Use cases

Discover How AMLTRIX Makes a Difference

Explore real-world scenarios where AMLTRIX empowers compliance teams, streamlines investigations, and enhances detection. Dive into the examples below to see it in action and uncover specific use cases tailored to your needs.

Refine Detection Scenarios

Use Case

Leverage AMLTRIX adversarial techniques and indicators to enhance both rule-based and model-driven monitoring.

Practical Application

Compliance teams and data scientists can integrate AMLTRIX's structured objects into existing detection rules or machine learning models. This allows rapid scenario refinement without starting from scratch, enabling dynamic adaptation to evolving typologies. Institutions can also test feature weights against real-world adversarial tactics to boost precision.

Benefit

Significantly improves the accuracy and agility of financial crime detection across diverse monitoring systems.

Streamline AML Systems & Processes

Use Case

Adopt AMLTRIX’s structured knowledge to unify investigative workflows, reduce duplicative tasks, and strengthen operational consistency—complement your institution’s unique risk-based approach.

Practical Application

Institutions can embed AMLTRIX’s techniques, red flags, indicated risks directly into case management systems and alert triage protocols. This ensures analysts follow a consistent investigative path, while minimizing manual lookups, rework, or fragmented documentation. Cross-team handoffs also become smoother, as everyone operates from the same structured intelligence base.

Benefit

Drives efficiency, clarity, and consistency across AML operations while supporting scalable, risk-aligned decisions.

Enhance Risk Assessments

Use Case

Link laundering techniques to specific risk categories—such as product, channel, or geography—to better focus resources on key vulnerabilities.

Practical Application

Risk assessment teams can enrich their frameworks by incorporating AMLTRIX’s mapped techniques - this enables institutions to recalibrate inherent risk scores with real-world threat intelligence, tailoring controls to where exposure is highest.

Benefit

Improves the precision and relevance of enterprise-wide risk assessments, enabling more targeted mitigation strategies.

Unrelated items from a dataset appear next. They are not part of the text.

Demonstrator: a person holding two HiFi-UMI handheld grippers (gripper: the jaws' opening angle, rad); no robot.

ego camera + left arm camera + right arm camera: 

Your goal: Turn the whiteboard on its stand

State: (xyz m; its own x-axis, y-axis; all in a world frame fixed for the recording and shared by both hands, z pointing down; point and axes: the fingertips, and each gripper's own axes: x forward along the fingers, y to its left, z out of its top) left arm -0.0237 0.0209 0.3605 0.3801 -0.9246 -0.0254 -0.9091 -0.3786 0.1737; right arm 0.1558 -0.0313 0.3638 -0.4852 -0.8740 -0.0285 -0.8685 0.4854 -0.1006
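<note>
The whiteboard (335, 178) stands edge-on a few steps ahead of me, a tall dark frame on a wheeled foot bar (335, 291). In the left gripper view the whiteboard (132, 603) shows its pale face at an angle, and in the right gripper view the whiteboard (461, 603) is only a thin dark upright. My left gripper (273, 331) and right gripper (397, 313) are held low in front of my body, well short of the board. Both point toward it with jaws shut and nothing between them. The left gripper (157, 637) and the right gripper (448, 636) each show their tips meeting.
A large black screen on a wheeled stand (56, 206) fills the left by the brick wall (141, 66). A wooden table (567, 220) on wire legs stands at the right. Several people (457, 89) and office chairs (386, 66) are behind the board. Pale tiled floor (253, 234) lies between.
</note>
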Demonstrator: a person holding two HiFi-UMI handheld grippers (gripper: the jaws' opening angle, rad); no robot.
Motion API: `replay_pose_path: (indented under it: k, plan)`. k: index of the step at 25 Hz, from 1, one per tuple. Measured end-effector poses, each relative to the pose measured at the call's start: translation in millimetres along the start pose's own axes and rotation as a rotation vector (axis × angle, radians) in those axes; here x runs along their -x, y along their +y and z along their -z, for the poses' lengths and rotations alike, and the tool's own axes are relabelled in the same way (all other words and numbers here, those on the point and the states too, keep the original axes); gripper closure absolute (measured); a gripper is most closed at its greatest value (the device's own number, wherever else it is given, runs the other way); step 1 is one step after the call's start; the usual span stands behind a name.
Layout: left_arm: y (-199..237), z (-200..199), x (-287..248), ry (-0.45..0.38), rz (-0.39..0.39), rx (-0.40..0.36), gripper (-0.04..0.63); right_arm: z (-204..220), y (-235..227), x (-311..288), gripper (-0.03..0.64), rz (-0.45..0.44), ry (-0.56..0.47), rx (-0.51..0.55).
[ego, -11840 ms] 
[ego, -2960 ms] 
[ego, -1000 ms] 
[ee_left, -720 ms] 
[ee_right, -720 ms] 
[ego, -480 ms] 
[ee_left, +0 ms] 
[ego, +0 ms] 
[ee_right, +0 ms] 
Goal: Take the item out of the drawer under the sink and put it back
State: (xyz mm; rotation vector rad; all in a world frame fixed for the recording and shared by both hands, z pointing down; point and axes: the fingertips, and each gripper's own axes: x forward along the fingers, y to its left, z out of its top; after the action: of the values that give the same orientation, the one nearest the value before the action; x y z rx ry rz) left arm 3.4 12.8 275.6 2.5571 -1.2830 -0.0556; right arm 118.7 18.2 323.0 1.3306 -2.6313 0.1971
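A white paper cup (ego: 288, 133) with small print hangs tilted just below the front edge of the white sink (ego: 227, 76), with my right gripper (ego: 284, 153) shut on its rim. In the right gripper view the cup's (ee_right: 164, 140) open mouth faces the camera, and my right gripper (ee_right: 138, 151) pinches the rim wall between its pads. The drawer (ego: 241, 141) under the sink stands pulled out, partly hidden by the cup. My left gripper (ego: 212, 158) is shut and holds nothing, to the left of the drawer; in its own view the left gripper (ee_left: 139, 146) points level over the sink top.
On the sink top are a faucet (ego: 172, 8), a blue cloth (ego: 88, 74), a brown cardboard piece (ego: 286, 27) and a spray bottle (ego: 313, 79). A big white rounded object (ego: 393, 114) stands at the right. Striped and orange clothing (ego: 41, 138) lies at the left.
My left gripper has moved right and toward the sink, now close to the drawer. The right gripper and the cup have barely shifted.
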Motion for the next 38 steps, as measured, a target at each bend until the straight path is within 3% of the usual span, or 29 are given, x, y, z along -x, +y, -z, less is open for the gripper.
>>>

Standardize Data Labeling & References

Use Case

Ensure analysts, investigators, and data scientists use consistent definitions of illicit behaviors, reducing confusion and improving cross-team analytics.

Practical Application

AMLTRIX provides a shared taxonomy for labeling suspicious behaviors which can be embedded into alert systems, data pipelines, and case management tools. This standardization eliminates ambiguity in typology interpretation, enabling cleaner datasets for model training and more aligned decision-making during investigations.

Benefit

Enables clearer communication and more accurate, scalable analytics across compliance and data functions.

Train & Onboard AML Staff

Use Case

Provide your staff with a structured reference of known money laundering tactics, ensuring a shared understanding and quicker onboarding.

Practical Application

AMLTRIX offers a centralized knowledge base of adversarial tactics, techniques, red flags that can be embedded into training modules or onboarding guides. New team members can quickly grasp real-world laundering patterns, while experienced staff benefit from consistent terminology and examples during internal workshops or refresher sessions.

Benefit

Accelerates staff readiness while promoting alignment and confidence across investigative and compliance teams.

Collaborate on Emerging Threats

Use Case

Use AMLTRIX as a common reference point to discuss emerging laundering methods with external partners without revealing sensitive institutional or client information.

Practical Application

Financial institutions, regulators, and technology providers can reference AMLTRIX's techniques and indicators to jointly analyze new laundering trends. This enables proactive dialogue and coordination around novel threats without disclosing proprietary data or customer specifics.

Benefit

Fosters safer, intelligence-driven collaboration on evolving risks while preserving confidentiality.